It’s an early weekday morning, and Paul Carter, the greens superintendent at the Bear Trace at Harrison Bay, is at the wheel of a golf cart, chauffeuring a visitor around the course that, on this day, seems to be doubling as a wildlife preserve.

On display as Carter winds the cart through front nine and then back are dozens of Canadian geese, three wild turkeys, a deer and several squirrels. The journey includes a stop near the now-famous bald eagle nest atop a tree overlooking the 10th green. The residents aren’t home, but they can often be seen observing the action below.

It’s little wonder Carter loves his job.


“There’s nothing better, from an occupation standpoint, to take that morning ride, the sun coming up, to see the wildlife out here,” Carter said. “You realize you’re doing more than just mowing grass. You’re affecting the habitat of these animals.

“We go home at night. They stay here. You could easily affect their habitat in a bad way, with fertilizers, chemicals, mowing certain areas too much. We have to make sure that golfers and wildlife can co-exist.”

Carter, like many greens superintendents in the Chattanooga area, is a steward of the environment in which he works. And he’s also one of the best around at growing, maintaining, beautifying and protecting. For that reason and many others, he recently received the 2011 TurfNet superintendent of the year award, given annually to a superintendent who makes significant contributions to the industry. The criteria, according to a release on, include “labor-management skills, ability to educate and advance the careers of colleagues and assistants, negotiating with government agencies, maximizing budget limitations, preparing for tournaments under unusual circumstances, service to golf clientele, upgrading or restoring the course and dealing with extreme or emergency conditions.”

Carter. who has earned the designation Certified Golf Course Superintendent, has done all that and more since taking over in 2001. Sometimes, those job descriptions have crossed paths. Take for example “upgrading or restoring the course and dealing with extreme or emergency conditions.”

When Carter reported for duty 11 years ago, he was well aware that Bear Trace’s greens had been poorly constructed, making it impossible to maintain healthy bent grass in the heat of summer. But he jumped into the job with both feet anyway.

“I was all gung ho and I knew what I was going to do,” Carter said. “I was going to be the one to save the bent grass. And then we went 91 days without measurable rain that summer. The greens were cooked. We were basically watering dirt.”

There were two options to fix the problem, and one of them wasn’t realistic. At a cost of more than $1 million, the greens could have been rebuilt to USGA specifications.

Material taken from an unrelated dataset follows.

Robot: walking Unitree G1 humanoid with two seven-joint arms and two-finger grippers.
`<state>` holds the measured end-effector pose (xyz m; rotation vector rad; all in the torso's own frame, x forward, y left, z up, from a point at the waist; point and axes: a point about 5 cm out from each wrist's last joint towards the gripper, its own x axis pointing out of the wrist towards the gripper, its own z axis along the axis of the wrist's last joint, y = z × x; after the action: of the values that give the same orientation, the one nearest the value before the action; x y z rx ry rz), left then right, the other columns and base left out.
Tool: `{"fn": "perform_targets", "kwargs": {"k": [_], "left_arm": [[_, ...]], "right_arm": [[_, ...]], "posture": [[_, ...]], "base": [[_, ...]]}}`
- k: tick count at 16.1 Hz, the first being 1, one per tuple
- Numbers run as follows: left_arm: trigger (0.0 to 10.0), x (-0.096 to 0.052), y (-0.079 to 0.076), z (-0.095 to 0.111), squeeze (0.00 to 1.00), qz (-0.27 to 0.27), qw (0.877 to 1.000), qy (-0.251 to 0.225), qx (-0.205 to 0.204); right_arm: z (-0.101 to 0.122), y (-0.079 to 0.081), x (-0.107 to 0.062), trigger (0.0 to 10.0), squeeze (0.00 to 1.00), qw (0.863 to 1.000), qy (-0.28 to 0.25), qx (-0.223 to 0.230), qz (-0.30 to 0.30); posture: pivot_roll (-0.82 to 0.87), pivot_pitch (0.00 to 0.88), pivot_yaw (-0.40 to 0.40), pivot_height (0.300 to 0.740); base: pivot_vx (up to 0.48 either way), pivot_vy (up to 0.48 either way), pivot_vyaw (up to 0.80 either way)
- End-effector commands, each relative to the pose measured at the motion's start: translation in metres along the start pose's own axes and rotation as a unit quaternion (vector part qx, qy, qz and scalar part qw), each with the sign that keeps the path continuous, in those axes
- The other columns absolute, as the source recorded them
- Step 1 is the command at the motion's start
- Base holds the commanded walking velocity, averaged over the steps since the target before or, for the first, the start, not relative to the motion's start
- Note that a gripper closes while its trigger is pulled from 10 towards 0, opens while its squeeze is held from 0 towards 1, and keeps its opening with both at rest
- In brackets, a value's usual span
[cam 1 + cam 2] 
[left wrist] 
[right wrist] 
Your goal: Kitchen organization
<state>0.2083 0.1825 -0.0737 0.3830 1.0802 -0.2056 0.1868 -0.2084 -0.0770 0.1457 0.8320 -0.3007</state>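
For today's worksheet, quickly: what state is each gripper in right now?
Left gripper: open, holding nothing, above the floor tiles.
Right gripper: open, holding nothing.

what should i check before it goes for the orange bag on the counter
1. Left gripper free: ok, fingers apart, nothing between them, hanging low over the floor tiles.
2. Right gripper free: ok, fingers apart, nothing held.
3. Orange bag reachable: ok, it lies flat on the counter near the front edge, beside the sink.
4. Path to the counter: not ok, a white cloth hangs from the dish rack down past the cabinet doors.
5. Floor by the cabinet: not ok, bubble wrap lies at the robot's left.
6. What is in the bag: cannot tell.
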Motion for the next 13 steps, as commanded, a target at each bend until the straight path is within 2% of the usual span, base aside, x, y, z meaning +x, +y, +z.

The second option, suggested and implemented by Carter and his staff, was to spend less than $100,000 to sprig Bermuda grass greens. At that time, Bermuda greens still had a bit of a stigma to them. They were the greens you played on at mom and pop courses that couldn’t afford better.

Today, that stigma has vanished, gone the way of metal golf spikes. As Carter proudly showed his visitor, Bermuda greens are more than just a viable option to bent grass. They’re the wave of the future in Southern golf.

Carter and Bear Trace weren’t exactly pioneers in proving the new strains of Bermuda made excellent putting surfaces that were simple to maintain, especially during the summer. But the rousing success of Bermuda at the Bear Trace has helped the cause along.

The greens aren’t the only improvements that Carter, who’s unique in that he owns two degrees – in horticulture and agronomy – has implemented during his 11 years at the Bear Trace. He’s undertaken many projects that course architects would normally do, like rebuilding bunkers. His knowledge of plants and landscaping has led to an ongoing effort to improve and beautify the course.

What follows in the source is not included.